AIM OF THE EXERCISE:
The word "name" may appear in lines of the data below. Say how many lines hold it, giving only the number.
* * *
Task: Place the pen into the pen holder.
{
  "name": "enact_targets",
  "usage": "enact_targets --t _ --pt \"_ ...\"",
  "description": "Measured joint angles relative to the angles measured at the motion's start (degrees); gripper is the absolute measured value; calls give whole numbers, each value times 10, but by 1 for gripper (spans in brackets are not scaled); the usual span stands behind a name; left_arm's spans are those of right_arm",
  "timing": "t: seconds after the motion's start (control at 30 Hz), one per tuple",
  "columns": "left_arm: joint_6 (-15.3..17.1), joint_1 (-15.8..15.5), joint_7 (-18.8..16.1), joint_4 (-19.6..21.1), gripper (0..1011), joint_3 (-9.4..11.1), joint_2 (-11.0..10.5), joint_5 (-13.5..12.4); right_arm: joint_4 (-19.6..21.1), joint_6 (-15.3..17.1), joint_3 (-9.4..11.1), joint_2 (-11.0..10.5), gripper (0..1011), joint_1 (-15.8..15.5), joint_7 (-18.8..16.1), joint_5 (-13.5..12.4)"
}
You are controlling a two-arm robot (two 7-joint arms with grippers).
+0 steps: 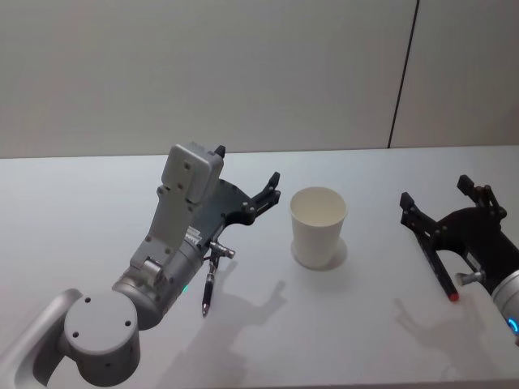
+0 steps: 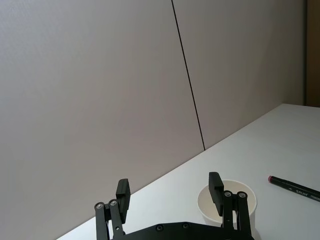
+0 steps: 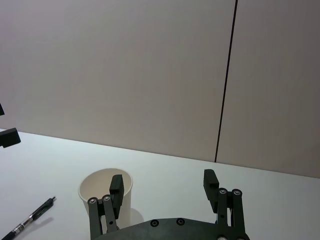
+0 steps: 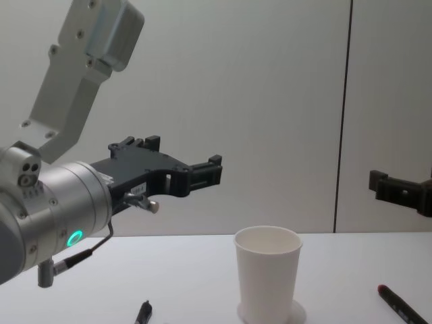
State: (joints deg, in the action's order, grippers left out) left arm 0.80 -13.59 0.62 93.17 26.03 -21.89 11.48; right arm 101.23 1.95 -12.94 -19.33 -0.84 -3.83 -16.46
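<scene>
The pen holder [image 1: 319, 227] is a plain white paper cup standing upright mid-table, also in the chest view [image 4: 268, 273]. A black pen [image 1: 208, 292] lies on the table to its left, under my left arm. My left gripper [image 1: 247, 166] hovers above the table left of the cup, open and holding nothing [image 2: 169, 190]. A second dark pen with a red end [image 1: 442, 275] lies to the cup's right. Above that pen my right gripper [image 1: 435, 192] hangs open and holds nothing [image 3: 163, 182].
The white table [image 1: 81, 211] runs back to a pale wall [image 1: 243, 73] with one dark vertical seam [image 1: 403, 73]. My left arm's grey links [image 1: 174, 235] cover the table's near left part.
</scene>
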Motion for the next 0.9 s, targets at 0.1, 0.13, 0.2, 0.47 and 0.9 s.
enact_targets --t 0.1,0.13,0.2,0.47,0.9 --pt "0 0 0 0 1000 0 0 0 0 0 0 0 1001 0 0 0" --pt "0 0 0 0 1000 0 0 0 0 0 0 0 1001 0 0 0" --pt "0 0 0 0 1000 0 0 0 0 0 0 0 1001 0 0 0" --pt "0 0 0 0 1000 0 0 0 0 0 0 0 1001 0 0 0" --pt "0 0 0 0 1000 0 0 0 0 0 0 0 1001 0 0 0"
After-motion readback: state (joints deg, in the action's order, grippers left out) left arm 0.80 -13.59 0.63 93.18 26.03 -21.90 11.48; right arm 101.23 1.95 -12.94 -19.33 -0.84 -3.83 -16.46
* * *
TASK OUTPUT:
2